• TO DO: An exact transcription of all the records is required, minus the images.

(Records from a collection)
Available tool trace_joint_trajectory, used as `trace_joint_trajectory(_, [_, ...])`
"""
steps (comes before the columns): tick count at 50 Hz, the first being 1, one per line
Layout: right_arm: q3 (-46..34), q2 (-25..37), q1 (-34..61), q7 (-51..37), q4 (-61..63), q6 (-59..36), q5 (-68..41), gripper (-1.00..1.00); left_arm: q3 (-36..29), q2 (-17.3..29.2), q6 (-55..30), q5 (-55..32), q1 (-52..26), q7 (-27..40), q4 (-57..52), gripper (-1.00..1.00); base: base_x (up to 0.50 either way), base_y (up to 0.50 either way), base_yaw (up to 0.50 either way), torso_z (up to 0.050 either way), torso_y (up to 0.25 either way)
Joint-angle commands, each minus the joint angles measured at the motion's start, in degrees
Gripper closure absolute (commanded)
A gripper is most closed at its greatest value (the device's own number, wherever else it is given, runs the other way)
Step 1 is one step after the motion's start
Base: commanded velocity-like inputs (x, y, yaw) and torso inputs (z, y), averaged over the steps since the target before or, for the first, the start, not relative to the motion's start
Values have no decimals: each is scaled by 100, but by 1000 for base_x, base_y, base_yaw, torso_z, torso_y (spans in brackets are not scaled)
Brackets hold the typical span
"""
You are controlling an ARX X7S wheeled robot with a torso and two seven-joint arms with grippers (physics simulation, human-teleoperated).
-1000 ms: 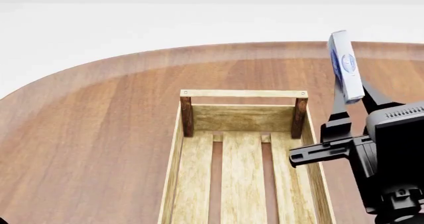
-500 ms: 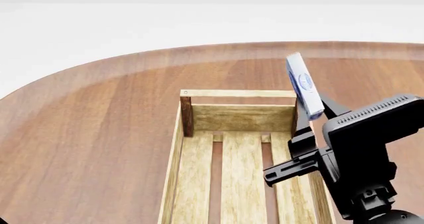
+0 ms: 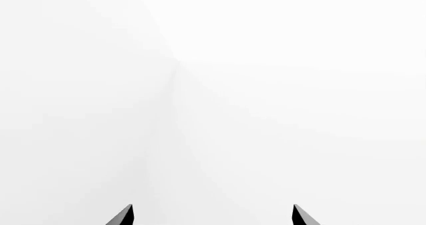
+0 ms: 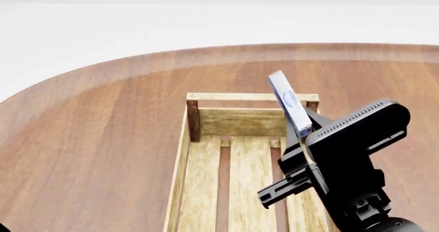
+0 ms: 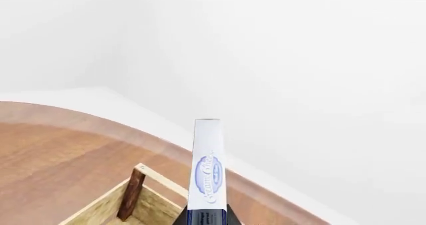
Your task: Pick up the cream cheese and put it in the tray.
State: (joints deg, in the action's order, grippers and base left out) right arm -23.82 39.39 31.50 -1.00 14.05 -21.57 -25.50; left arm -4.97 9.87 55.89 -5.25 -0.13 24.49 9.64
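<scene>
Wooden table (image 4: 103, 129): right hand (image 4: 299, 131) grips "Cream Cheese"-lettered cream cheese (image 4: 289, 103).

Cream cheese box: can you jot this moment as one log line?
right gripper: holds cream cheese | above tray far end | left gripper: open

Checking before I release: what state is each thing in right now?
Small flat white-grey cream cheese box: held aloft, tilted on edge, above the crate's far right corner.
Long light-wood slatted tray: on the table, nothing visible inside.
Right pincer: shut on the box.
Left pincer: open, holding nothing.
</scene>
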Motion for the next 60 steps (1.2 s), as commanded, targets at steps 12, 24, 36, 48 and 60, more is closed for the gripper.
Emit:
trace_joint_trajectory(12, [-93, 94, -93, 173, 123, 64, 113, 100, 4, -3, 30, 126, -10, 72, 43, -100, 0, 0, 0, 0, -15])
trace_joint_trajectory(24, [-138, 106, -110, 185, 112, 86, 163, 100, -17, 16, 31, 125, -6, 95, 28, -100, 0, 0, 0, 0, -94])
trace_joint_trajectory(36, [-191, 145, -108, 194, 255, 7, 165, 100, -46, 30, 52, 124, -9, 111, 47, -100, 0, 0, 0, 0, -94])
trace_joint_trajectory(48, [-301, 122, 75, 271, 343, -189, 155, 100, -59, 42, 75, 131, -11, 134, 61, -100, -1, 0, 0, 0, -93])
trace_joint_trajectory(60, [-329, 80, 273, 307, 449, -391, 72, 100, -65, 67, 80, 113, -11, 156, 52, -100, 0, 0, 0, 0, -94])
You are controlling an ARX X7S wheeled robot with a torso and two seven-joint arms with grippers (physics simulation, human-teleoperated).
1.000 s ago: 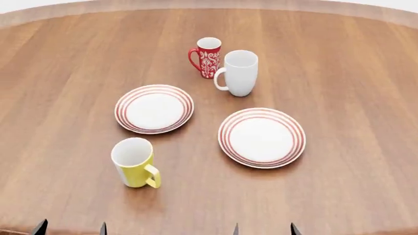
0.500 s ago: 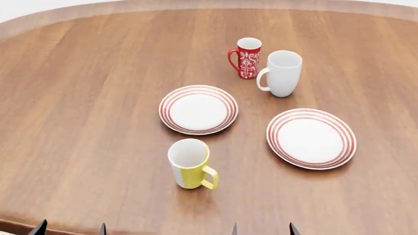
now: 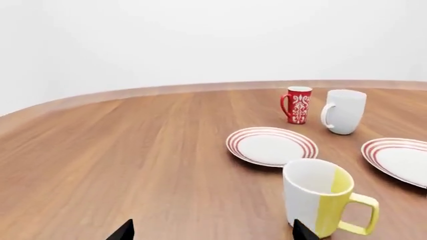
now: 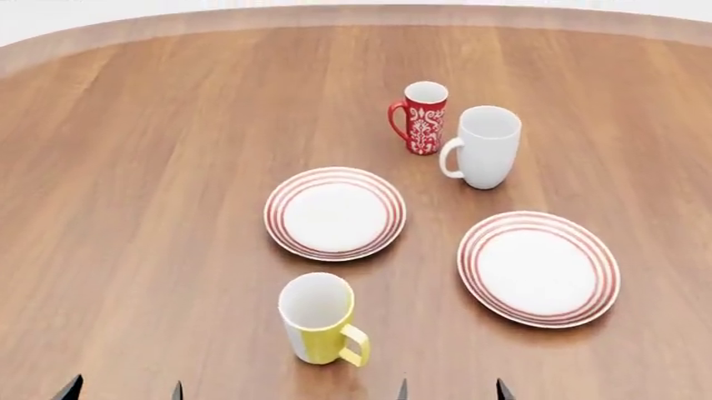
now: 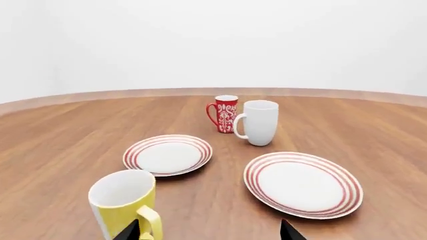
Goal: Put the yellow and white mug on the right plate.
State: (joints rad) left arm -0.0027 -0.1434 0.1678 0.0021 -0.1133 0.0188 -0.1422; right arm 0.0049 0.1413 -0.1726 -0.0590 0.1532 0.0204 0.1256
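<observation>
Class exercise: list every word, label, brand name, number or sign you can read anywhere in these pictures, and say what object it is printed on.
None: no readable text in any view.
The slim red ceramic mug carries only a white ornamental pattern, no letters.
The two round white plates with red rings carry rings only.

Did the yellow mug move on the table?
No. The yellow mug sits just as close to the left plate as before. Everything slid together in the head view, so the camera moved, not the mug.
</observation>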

• RESULT FOR THIS TASK:
Available tool trace_joint_trajectory, used as `trace_joint_trajectory(_, [_, ...])`
"""
steps (comes before the columns): tick count at 50 Hz, the first being 1, one per line
Layout: right_arm: q3 (-46..34), q2 (-25..37), q1 (-34..61), q7 (-51..37), q4 (-61..63), q6 (-59..36), q5 (-68..41), gripper (-1.00..1.00); left_arm: q3 (-36..29), q2 (-17.3..29.2), q6 (-55..30), q5 (-55..32), q1 (-52..26), q7 (-27..40), q4 (-57..52), gripper (-1.00..1.00); base: base_x (up to 0.50 either way), base_y (up to 0.50 either way), base_yaw (up to 0.50 either way), torso_z (up to 0.050 either way), torso_y (up to 0.25 either way)
Joint-angle commands, each minus the joint angles measured at the motion's start, in degrees
Gripper closure absolute (commanded)
A gripper is most closed at its greatest value (the device's own number, wherever else it is given, runs the other way)
Step 1 is one step after the motion's start
Base: commanded velocity-like inputs (x, y, yaw) and torso inputs (z, y), averaged over the steps since the target before or, for the first, the start, not relative to the motion's start
Values have no decimals: each is scaled by 100, but by 1000 for base_x, base_y, base_yaw, torso_z, torso_y (spans in brackets are not scaled)
Brackets hold the typical span
"""
You are controlling an ARX X7S wheeled robot with a torso and two seven-joint arms with grippers (physics simulation, human-teleoperated).
-1000 ms: 
-500 ms: 
+0 ms: 
+0 ms: 
+0 ms: 
Your task: Pick up the cream cheese and put it in the tray.
State: (joints deg, in the action's order, grippers and base left out) right arm -23.82 39.39 31.50 -1.00 14.05 -21.57 -25.50; left arm -4.97 9.87 55.89 -5.25 -0.13 24.49 9.64
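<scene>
Wooden table (image 4: 103, 129): right hand (image 4: 299, 131) grips "Cream Cheese"-lettered cream cheese (image 4: 289, 103).

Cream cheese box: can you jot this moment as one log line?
right gripper: holds cream cheese | above tray far end | left gripper: open

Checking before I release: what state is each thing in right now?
Small flat white-grey cream cheese box: held aloft, tilted on edge, above the crate's far right corner.
Long light-wood slatted tray: on the table, nothing visible inside.
Right pincer: shut on the box.
Left pincer: open, holding nothing.
</scene>
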Motion for the next 60 steps (1.2 s), as commanded, targets at steps 12, 24, 36, 48 and 60, more is closed for the gripper.
Emit:
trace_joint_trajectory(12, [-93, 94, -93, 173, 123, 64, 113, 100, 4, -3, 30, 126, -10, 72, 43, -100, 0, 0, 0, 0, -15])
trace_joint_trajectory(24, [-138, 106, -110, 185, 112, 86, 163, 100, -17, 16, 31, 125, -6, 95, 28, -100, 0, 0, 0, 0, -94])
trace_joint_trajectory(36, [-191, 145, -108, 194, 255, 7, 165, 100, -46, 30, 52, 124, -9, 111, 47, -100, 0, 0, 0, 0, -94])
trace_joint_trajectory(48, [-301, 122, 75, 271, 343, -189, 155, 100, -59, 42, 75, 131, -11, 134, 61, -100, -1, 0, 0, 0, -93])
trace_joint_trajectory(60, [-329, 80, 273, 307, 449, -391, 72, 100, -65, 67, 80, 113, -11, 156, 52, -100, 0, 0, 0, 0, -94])
You are controlling an ARX X7S wheeled robot with a torso and two seven-joint arms with grippers (physics simulation, human-teleoperated).
1.000 s ago: 
0.500 s ago: 
now: 
now: 
now: 
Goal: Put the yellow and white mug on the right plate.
State: (joints rad) left arm -0.0027 -0.1434 0.1678 0.0021 -0.1133 0.0188 -0.1422; right arm 0.0049 0.1413 -0.1726 -0.0590 0.1532 0.0204 0.1256
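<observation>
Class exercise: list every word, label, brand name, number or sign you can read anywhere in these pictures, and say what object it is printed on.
None: no readable text in any view.
The slim red ceramic mug carries only a white ornamental pattern, no letters.
The two round white plates with red rings carry rings only.

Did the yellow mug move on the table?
No. The yellow mug sits just as close to the left plate as before. Everything slid together in the head view, so the camera moved, not the mug.
</observation>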

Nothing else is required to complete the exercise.